Jazz In Lyon

Hugh Coltman : la rencontre heureuse, réussie, brillante, de la chanson pop et du jazz originel de la Nouvelle Orléans

Mardi 16 octobre au Radiant (Caluire)se déroulait le concert de Hugh Coltman avec un sextet particulièrement classieux dans un répertoire constitué d’une grande majorité des titres de son dernier CD « Who’s happy » sorti en mars dernier.
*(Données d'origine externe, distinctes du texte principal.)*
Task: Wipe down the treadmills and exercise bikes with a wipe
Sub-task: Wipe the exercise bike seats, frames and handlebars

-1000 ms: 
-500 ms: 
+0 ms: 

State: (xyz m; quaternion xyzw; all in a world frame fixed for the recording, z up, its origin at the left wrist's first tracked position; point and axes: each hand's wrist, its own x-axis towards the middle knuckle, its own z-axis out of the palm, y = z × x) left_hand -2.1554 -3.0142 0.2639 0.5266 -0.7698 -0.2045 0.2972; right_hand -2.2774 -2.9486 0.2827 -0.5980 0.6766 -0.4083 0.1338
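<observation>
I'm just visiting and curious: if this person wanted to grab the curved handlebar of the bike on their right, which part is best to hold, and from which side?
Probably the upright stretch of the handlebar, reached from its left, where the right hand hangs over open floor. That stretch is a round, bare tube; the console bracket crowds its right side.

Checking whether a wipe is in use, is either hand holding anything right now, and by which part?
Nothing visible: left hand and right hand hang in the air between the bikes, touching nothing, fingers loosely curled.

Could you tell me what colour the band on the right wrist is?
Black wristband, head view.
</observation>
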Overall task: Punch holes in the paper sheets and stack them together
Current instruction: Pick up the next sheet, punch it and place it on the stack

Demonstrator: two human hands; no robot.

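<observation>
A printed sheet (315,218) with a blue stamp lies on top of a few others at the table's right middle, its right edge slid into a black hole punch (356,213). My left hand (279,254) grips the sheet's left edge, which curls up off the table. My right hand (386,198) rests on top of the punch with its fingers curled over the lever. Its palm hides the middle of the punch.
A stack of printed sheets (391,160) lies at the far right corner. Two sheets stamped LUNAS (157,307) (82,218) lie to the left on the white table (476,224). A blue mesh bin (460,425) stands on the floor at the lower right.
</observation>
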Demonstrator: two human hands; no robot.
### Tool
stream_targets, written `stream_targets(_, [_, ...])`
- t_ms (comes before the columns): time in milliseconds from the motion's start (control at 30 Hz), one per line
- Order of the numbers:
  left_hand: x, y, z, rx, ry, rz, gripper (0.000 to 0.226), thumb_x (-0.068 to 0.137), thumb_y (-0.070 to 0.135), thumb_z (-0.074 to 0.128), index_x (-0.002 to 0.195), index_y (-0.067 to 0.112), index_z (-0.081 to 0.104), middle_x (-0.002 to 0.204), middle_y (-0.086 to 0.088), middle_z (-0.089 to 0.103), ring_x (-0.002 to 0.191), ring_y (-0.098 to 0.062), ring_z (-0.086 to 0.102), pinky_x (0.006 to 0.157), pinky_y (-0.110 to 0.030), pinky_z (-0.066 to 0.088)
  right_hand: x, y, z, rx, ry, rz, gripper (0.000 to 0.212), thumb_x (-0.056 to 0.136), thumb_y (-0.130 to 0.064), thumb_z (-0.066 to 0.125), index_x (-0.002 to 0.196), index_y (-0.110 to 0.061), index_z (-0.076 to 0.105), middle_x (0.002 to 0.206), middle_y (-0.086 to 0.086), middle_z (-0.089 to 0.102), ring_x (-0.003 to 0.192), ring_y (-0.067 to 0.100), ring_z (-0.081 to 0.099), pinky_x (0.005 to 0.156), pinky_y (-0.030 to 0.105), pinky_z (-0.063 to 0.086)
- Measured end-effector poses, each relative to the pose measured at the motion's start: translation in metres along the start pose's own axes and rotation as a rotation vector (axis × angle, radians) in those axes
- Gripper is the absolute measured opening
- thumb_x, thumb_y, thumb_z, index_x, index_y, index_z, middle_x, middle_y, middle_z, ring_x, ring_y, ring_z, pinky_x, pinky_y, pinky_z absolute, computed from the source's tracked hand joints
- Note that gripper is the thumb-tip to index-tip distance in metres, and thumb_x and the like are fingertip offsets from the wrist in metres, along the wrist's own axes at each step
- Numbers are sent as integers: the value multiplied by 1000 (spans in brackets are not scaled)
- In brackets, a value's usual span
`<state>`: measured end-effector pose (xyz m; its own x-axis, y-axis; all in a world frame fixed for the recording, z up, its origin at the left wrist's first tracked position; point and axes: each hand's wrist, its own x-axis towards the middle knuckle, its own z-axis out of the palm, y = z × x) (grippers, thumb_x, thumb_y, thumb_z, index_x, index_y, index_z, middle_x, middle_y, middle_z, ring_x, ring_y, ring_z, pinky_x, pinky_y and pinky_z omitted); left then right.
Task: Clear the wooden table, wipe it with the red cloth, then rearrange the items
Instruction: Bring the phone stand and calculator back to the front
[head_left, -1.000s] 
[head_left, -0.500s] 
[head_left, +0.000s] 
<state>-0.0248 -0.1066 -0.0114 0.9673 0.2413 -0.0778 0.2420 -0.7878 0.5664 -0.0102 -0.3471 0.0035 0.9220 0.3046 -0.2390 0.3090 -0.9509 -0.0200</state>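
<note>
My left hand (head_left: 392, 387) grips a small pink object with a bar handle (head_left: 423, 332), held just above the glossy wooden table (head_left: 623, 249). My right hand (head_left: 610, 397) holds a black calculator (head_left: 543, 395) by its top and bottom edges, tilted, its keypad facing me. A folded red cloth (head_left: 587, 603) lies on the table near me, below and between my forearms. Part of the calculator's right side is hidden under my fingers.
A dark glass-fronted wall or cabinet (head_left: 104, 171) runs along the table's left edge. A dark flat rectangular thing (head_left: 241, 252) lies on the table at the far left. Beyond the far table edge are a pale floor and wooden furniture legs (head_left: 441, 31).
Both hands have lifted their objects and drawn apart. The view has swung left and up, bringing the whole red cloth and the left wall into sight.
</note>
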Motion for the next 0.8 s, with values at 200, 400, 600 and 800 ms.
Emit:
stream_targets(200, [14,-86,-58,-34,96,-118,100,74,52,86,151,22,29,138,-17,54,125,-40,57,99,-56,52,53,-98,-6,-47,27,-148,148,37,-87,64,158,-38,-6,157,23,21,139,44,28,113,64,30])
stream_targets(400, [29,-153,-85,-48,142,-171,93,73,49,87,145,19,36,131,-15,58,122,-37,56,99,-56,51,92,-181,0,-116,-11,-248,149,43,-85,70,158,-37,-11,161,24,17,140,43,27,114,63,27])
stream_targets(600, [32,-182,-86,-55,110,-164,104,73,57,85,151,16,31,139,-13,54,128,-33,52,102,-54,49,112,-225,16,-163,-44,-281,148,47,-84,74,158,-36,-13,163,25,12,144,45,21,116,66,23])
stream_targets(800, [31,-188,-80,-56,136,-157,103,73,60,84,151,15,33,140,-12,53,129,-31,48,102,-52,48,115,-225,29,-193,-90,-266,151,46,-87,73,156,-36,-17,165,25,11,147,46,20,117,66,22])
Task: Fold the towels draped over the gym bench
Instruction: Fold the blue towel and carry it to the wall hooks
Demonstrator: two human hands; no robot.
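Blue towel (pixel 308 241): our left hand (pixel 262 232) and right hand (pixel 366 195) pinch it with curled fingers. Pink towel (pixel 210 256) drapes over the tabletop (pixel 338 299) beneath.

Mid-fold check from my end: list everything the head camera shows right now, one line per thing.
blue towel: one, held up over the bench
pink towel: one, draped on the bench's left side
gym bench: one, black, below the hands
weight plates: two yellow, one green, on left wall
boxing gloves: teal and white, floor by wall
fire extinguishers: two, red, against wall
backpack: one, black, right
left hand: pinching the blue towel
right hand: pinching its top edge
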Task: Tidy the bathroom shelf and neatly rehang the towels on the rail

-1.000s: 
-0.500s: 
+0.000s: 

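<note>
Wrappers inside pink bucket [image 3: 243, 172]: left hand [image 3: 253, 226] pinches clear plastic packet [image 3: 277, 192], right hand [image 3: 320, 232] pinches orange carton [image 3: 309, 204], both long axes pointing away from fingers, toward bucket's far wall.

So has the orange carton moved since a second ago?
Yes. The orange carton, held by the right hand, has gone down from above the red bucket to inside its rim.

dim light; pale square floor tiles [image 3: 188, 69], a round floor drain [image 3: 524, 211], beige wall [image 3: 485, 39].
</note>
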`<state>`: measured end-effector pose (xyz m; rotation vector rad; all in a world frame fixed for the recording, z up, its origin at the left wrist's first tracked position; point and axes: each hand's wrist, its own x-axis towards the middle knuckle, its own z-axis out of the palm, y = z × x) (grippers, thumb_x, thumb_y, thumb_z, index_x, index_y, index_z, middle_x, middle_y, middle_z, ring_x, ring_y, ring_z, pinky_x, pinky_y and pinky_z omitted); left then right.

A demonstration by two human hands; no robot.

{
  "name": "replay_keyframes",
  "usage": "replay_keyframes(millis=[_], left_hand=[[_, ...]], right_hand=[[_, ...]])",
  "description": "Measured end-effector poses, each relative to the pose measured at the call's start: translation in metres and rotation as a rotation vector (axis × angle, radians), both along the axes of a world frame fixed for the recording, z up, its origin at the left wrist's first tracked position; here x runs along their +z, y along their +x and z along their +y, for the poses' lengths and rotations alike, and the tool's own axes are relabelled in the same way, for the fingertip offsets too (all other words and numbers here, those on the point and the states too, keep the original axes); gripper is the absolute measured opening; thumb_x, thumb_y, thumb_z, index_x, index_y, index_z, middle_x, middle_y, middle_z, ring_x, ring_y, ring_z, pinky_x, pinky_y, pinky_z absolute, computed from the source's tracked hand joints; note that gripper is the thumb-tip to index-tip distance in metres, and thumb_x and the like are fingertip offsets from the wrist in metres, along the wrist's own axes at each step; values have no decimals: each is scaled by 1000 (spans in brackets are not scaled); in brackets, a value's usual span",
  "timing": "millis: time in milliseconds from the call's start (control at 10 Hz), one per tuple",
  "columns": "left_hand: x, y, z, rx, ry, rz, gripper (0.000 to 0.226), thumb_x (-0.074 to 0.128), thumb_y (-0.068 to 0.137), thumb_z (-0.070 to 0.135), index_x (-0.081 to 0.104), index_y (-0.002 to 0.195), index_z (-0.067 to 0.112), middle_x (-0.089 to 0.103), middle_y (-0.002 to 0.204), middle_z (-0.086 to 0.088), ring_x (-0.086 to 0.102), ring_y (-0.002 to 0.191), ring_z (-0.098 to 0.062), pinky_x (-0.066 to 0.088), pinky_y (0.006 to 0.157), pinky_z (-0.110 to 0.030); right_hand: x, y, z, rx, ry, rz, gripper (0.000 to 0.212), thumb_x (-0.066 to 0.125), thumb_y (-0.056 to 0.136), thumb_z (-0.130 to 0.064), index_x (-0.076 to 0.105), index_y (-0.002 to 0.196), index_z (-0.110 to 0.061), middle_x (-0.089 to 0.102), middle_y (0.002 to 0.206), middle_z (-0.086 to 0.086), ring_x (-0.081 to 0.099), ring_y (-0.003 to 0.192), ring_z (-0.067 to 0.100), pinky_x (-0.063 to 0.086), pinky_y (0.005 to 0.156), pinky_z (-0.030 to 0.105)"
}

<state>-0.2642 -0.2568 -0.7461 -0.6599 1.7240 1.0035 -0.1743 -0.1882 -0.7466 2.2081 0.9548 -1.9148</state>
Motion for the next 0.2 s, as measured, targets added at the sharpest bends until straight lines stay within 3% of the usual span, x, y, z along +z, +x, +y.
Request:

Pour ce CD, Hugh Coltman souhaitait revenir à un album de compositions. Tout est parti du titre « Sinners » (qui n’est pas sans rappeler l’influence de Tom Waits et du film « Down by Law ».) Ambiance de fanfare farfelue et du souhait de faire sonner dans le style de la New Orléans. Pour cela la rencontre avec le guitariste français Freddy Koella, qui a vécu de nombreuses années aux USA, notamment à LNO (La Nouvelle Orléans) et qui accompagné Willy de Ville, Bob Dylan, Zachary Richard, Johnny Haliday, Cabrel, Mitchell, Higelin, fut déterminante. Co producteur , ses conseils vont influencer la couleur et l’esthétisme du CD en évitant l’écueil de «tartiner de cuivres et réaliser une carte postale ».

Enregistré en studio à LNO et avec un certain nombre de musiciens locaux, les arrangements sont signés par le sousaphone américain Matt Perrine et le pianiste français Gaël Rakotondrabé.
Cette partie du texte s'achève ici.